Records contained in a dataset

==*==

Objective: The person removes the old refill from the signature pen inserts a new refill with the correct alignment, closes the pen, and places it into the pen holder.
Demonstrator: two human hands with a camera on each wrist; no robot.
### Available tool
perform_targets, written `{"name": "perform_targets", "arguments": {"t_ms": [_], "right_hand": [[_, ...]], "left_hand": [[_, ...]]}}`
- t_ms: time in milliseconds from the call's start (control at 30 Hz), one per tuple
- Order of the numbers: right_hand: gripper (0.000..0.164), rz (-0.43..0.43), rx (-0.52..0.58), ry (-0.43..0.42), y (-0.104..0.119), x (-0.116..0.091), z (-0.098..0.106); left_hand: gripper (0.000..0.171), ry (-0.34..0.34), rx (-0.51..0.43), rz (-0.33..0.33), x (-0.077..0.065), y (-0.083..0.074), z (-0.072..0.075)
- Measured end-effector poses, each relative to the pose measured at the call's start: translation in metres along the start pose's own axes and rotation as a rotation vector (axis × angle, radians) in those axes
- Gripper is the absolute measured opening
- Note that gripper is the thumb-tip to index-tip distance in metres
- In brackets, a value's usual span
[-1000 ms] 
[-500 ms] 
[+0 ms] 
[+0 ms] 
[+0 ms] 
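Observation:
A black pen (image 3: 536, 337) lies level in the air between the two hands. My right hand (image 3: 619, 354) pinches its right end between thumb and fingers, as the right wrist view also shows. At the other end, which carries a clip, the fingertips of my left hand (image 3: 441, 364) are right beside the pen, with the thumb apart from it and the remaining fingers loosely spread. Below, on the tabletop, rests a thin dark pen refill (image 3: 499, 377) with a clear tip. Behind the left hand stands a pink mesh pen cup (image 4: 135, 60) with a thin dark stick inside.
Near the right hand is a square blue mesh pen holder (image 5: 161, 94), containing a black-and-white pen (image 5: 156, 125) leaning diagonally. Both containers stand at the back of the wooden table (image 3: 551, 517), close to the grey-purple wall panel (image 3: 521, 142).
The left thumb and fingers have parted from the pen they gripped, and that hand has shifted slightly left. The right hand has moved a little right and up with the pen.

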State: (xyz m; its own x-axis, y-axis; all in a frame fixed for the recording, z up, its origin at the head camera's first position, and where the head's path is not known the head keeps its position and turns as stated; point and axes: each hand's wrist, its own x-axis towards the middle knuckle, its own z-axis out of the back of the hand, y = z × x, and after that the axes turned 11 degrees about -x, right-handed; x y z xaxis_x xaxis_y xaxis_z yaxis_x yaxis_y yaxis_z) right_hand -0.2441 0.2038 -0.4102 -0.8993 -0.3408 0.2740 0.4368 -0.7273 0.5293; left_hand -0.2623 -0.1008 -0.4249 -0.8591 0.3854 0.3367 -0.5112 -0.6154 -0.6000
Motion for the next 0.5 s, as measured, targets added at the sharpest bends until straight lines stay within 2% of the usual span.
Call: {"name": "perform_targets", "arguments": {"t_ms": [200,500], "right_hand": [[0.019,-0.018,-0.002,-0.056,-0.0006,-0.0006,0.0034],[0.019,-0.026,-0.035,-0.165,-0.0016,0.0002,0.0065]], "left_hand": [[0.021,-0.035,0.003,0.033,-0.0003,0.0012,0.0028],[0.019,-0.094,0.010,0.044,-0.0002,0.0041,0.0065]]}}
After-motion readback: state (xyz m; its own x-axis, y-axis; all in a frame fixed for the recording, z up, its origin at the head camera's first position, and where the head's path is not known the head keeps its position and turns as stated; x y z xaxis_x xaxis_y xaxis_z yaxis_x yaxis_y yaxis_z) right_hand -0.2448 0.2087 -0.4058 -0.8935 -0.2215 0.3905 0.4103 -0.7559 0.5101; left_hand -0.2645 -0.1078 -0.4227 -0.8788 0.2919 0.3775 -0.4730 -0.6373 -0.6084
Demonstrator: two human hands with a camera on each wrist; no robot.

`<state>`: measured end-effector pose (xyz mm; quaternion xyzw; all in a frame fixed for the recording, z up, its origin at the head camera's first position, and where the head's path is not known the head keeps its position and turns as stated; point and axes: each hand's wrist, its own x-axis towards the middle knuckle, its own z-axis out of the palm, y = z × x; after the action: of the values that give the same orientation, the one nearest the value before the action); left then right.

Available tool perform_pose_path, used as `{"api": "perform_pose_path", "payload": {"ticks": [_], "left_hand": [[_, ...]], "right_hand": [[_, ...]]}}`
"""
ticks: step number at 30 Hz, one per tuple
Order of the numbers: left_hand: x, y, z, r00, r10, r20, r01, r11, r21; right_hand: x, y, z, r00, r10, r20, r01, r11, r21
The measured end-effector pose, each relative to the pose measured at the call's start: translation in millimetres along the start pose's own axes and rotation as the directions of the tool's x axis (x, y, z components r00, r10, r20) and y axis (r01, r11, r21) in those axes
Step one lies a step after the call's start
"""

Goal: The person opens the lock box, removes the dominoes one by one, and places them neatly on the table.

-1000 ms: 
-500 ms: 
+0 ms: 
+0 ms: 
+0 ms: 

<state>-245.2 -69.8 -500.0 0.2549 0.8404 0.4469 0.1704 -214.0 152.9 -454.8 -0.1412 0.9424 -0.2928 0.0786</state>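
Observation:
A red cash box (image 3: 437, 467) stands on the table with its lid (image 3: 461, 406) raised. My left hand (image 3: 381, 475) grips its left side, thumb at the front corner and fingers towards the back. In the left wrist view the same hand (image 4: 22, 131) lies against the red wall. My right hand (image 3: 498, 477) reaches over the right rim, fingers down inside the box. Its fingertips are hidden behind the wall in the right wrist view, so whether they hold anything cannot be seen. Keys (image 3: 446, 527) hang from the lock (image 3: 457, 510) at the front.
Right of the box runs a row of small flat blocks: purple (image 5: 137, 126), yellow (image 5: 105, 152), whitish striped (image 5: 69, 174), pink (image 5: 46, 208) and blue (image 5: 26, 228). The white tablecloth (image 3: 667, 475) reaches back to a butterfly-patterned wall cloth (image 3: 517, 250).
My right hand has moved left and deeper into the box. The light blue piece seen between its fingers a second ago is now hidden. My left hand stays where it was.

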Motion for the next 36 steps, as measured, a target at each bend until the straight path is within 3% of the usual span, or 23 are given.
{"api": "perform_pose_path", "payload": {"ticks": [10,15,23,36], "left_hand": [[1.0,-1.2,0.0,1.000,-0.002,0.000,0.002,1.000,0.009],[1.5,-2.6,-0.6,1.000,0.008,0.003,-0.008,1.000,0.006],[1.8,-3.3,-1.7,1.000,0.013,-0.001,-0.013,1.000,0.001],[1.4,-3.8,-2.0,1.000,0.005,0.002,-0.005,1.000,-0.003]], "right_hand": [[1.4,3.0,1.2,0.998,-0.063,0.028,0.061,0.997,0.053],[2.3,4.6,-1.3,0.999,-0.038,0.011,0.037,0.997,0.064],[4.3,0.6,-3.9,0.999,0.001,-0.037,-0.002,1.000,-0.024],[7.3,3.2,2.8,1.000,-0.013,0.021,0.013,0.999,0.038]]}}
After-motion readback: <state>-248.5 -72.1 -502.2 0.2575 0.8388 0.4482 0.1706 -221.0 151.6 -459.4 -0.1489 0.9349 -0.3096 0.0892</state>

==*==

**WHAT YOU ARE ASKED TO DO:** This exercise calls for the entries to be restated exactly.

**PROBLEM SOLUTION:**
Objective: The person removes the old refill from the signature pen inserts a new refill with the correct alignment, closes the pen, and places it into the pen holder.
Demonstrator: two human hands with a camera on each wrist; no robot.
### Available tool
perform_targets, written `{"name": "perform_targets", "arguments": {"t_ms": [_], "right_hand": [[_, ...]], "left_hand": [[_, ...]]}}`
- t_ms: time in milliseconds from the call's start (control at 30 Hz), one per tuple
- Order of the numbers: right_hand: gripper (0.000..0.164), rz (-0.43..0.43), rx (-0.52..0.58), ry (-0.43..0.42), y (-0.104..0.119), x (-0.116..0.091), z (-0.098..0.106); left_hand: gripper (0.000..0.171), ry (-0.34..0.34), rx (-0.51..0.43), rz (-0.33..0.33), x (-0.077..0.065), y (-0.083..0.074), z (-0.072..0.075)
- Measured end-effector poses, each relative to the pose measured at the call's start: translation in metres along the start pose's own axes and rotation as a rotation vector (axis × angle, radians) in those axes
- Gripper is the absolute measured opening
- Note that gripper is the thumb-tip to index-tip distance in metres
- In brackets, a value's usual span
[-1000 ms] 
[-500 ms] 
[+0 ms] 
[+0 ms] 
[+0 ms] 
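Observation:
A black pen (image 3: 536, 337) lies level in the air between the two hands. My right hand (image 3: 619, 354) pinches its right end between thumb and fingers, as the right wrist view also shows. At the other end, which carries a clip, the fingertips of my left hand (image 3: 441, 364) are right beside the pen, with the thumb apart from it and the remaining fingers loosely spread. Below, on the tabletop, rests a thin dark pen refill (image 3: 499, 377) with a clear tip. Behind the left hand stands a pink mesh pen cup (image 4: 135, 60) with a thin dark stick inside.
Near the right hand is a square blue mesh pen holder (image 5: 161, 94), containing a black-and-white pen (image 5: 156, 125) leaning diagonally. Both containers stand at the back of the wooden table (image 3: 551, 517), close to the grey-purple wall panel (image 3: 521, 142).
The left thumb and fingers have parted from the pen they gripped, and that hand has shifted slightly left. The right hand has moved a little right and up with the pen.
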
State: (xyz m; its own x-axis, y-axis; all in a frame fixed for the recording, z up, its origin at the head camera's first position, and where the head's path is not known the head keeps its position and turns as stated; point and axes: each hand's wrist, its own x-axis towards the middle knuckle, its own z-axis out of the back of the hand, y = z × x, and after that the axes turned 11 degrees about -x, right-handed; x y z xaxis_x xaxis_y xaxis_z yaxis_x yaxis_y yaxis_z) right_hand -0.2441 0.2038 -0.4102 -0.8993 -0.3408 0.2740 0.4368 -0.7273 0.5293; left_hand -0.2623 -0.1008 -0.4249 -0.8591 0.3854 0.3367 -0.5112 -0.6154 -0.6000
Motion for the next 0.5 s, as measured, targets added at the sharpest bends until straight lines stay within 2% of the usual span.
Call: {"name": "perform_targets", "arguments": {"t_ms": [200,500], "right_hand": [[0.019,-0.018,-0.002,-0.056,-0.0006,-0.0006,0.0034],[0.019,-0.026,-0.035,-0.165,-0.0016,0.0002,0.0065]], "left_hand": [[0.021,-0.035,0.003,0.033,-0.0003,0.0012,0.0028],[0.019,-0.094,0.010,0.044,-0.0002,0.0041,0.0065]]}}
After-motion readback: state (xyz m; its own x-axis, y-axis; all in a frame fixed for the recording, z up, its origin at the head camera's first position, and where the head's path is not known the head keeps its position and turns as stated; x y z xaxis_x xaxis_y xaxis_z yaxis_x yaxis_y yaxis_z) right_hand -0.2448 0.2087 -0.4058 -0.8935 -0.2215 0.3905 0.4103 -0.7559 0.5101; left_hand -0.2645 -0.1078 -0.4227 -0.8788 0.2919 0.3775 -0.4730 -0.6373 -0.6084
Demonstrator: two human hands with a camera on each wrist; no robot.

`<state>`: measured end-effector pose (xyz mm; quaternion xyzw; all in a frame fixed for the recording, z up, its origin at the head camera's first position, and where the head's path is not known the head keeps its position and turns as stated; point and axes: each hand's wrist, its own x-axis towards the middle knuckle, its own z-axis out of the palm, y = z × x; after the action: of the values that give the same orientation, the one nearest the value before the action); left then right.

Available tool perform_pose_path, used as `{"api": "perform_pose_path", "payload": {"ticks": [_], "left_hand": [[_, ...]], "right_hand": [[_, ...]]}}`
"""
ticks: step number at 30 Hz, one per tuple
Order of the numbers: left_hand: x, y, z, r00, r10, r20, r01, r11, r21; right_hand: x, y, z, r00, r10, r20, r01, r11, r21
The measured end-effector pose, each relative to the pose measured at the call's start: translation in millimetres along the start pose's own axes and rotation as the directions of the tool's x axis (x, y, z components r00, r10, r20) and y axis (r01, r11, r21) in those axes
Step one lies a step after the call's start
"""

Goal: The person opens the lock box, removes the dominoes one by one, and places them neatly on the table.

-1000 ms: 
-500 ms: 
+0 ms: 
+0 ms: 
+0 ms: 

<state>-245.2 -69.8 -500.0 0.2549 0.8404 0.4469 0.1704 -214.0 152.9 -454.8 -0.1412 0.9424 -0.2928 0.0786</state>
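Observation:
A red cash box (image 3: 437, 467) stands on the table with its lid (image 3: 461, 406) raised. My left hand (image 3: 381, 475) grips its left side, thumb at the front corner and fingers towards the back. In the left wrist view the same hand (image 4: 22, 131) lies against the red wall. My right hand (image 3: 498, 477) reaches over the right rim, fingers down inside the box. Its fingertips are hidden behind the wall in the right wrist view, so whether they hold anything cannot be seen. Keys (image 3: 446, 527) hang from the lock (image 3: 457, 510) at the front.
Right of the box runs a row of small flat blocks: purple (image 5: 137, 126), yellow (image 5: 105, 152), whitish striped (image 5: 69, 174), pink (image 5: 46, 208) and blue (image 5: 26, 228). The white tablecloth (image 3: 667, 475) reaches back to a butterfly-patterned wall cloth (image 3: 517, 250).
My right hand has moved left and deeper into the box. The light blue piece seen between its fingers a second ago is now hidden. My left hand stays where it was.
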
Motion for the next 36 steps, as measured, a target at each bend until the straight path is within 3% of the usual span, or 23 are given.
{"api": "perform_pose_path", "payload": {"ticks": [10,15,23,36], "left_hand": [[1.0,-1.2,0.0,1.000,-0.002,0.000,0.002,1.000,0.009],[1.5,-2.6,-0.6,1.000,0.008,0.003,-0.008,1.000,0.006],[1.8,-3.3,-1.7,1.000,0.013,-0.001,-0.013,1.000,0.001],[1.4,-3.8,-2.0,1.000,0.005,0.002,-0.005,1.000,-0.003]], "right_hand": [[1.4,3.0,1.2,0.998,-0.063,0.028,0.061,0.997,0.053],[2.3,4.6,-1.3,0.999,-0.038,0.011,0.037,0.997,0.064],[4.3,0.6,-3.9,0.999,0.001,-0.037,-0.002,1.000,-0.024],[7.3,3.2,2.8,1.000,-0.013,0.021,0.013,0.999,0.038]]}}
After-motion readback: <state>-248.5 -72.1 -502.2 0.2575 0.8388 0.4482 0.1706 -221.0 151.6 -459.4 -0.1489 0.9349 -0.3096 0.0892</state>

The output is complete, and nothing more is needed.